▶ [Work to complete] Please retype the data below line for line and leave out every picture.

▶ [Source material]

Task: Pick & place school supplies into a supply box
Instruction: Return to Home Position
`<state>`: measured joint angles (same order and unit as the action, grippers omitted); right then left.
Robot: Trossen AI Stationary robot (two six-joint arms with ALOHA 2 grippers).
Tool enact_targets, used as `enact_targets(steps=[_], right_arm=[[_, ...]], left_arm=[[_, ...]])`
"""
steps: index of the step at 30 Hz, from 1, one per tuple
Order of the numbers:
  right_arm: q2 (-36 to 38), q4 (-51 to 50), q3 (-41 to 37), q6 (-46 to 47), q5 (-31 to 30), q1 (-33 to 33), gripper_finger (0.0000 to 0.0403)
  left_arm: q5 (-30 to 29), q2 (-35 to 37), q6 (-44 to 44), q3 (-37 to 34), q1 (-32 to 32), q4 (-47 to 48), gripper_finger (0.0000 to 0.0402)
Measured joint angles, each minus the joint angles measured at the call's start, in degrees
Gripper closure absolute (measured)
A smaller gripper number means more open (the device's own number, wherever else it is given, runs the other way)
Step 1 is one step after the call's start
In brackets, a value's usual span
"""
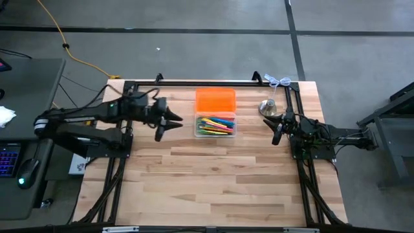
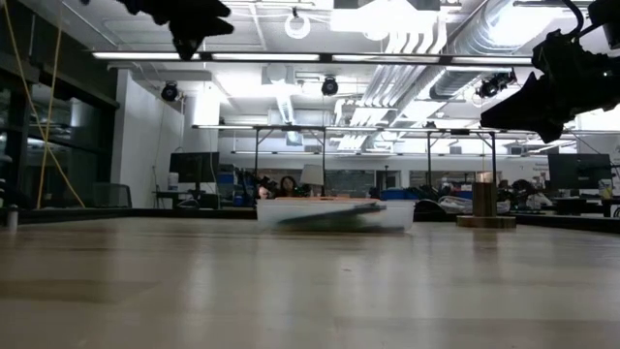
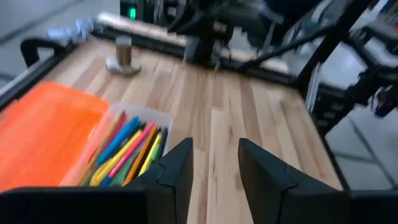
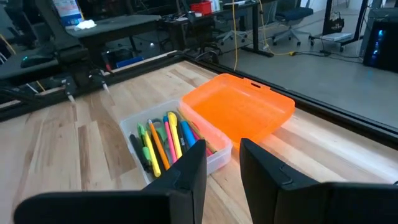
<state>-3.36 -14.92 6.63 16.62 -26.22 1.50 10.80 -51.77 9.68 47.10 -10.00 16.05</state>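
Observation:
The supply box, a clear tub, stands at the table's far middle and holds several coloured pens and pencils lying side by side. Its orange lid lies against the tub's far side. My left gripper hovers above the table just left of the tub; its fingers are open with nothing between them. My right gripper is raised to the right of the tub, also open and empty. Both point toward the tub.
A small silver bell-shaped object stands right of the lid, near my right gripper. A black frame rail runs along the far edge and down both sides. Bare wooden table lies toward the near edge.

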Motion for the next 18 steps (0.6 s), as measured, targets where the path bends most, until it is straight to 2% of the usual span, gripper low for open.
enact_targets(steps=[5, 9, 13, 18], right_arm=[[0.02, 0.02, 0.00, 1.29, 0.02, 0.00, 0.0329], [0.00, 0.00, 0.00, 1.34, 0.17, 0.00, 0.0329], [0.00, -0.05, 0.00, 0.05, -0.17, 0.00, 0.0329], [0.00, -0.30, 0.00, -2.18, -1.92, 0.00, 0.0329]], left_arm=[[-2.61, 8.91, 2.77, -8.28, 0.04, -6.11, 0.0245], [-6.13, 14.47, 5.66, -13.86, 0.32, -7.53, 0.0245], [-9.89, 17.90, 6.71, -18.50, 2.79, -9.93, 0.0245], [-17.85, 21.51, 8.83, -22.67, 7.61, -10.58, 0.0245]])
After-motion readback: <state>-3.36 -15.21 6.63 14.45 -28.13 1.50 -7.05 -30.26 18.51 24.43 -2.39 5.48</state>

▶ [Answer to this exercise]
Task: Pick & place school supplies into a supply box
Instruction: Return to Home Position
`<state>`: measured joint angles (same order and unit as the action, grippers omitted); right then left.
Robot: Trossen AI Stationary robot (two six-joint arms with ALOHA 2 grippers).
Tool enact_targets, used as `enact_targets(steps=[_], right_arm=[[_, ...]], left_arm=[[_, ...]])`
"""
steps: index of the step at 30 Hz, from 1, one per tuple
Order of the numbers:
  right_arm: q2 (-36 to 38), q4 (-51 to 50), q3 (-41 to 37), q6 (-46 to 47), q5 (-31 to 30), q1 (-33 to 33), gripper_finger (0.0000 to 0.0403)
  left_arm: q5 (-30 to 29), q2 (-35 to 37), q6 (-44 to 44), q3 (-37 to 34), q1 (-32 to 32), q4 (-47 to 48), gripper_finger (0.0000 to 0.0402)
Measured joint angles, each minus the joint angles measured at the call's start, in degrees
Gripper closure absolute (measured)
A smaller gripper number means more open (the device's own number, wherever else it is given, runs the other way)
Step 1 is one step after the call's start
In brackets, a value's usual span
"""
<state>-3.36 -14.92 6.63 16.62 -26.22 1.50 10.80 -51.77 9.68 47.10 -10.00 16.05</state>
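Observation:
The supply box, a clear tub, stands at the table's far middle and holds several coloured pens and pencils lying side by side. Its orange lid lies against the tub's far side. My left gripper hovers above the table just left of the tub; its fingers are open with nothing between them. My right gripper is raised to the right of the tub, also open and empty. Both point toward the tub.
A small silver bell-shaped object stands right of the lid, near my right gripper. A black frame rail runs along the far edge and down both sides. Bare wooden table lies toward the near edge.
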
Motion for the next 18 steps (0.6 s), as measured, targets where the path bends most, until it is straight to 2% of the usual span, gripper low for open.
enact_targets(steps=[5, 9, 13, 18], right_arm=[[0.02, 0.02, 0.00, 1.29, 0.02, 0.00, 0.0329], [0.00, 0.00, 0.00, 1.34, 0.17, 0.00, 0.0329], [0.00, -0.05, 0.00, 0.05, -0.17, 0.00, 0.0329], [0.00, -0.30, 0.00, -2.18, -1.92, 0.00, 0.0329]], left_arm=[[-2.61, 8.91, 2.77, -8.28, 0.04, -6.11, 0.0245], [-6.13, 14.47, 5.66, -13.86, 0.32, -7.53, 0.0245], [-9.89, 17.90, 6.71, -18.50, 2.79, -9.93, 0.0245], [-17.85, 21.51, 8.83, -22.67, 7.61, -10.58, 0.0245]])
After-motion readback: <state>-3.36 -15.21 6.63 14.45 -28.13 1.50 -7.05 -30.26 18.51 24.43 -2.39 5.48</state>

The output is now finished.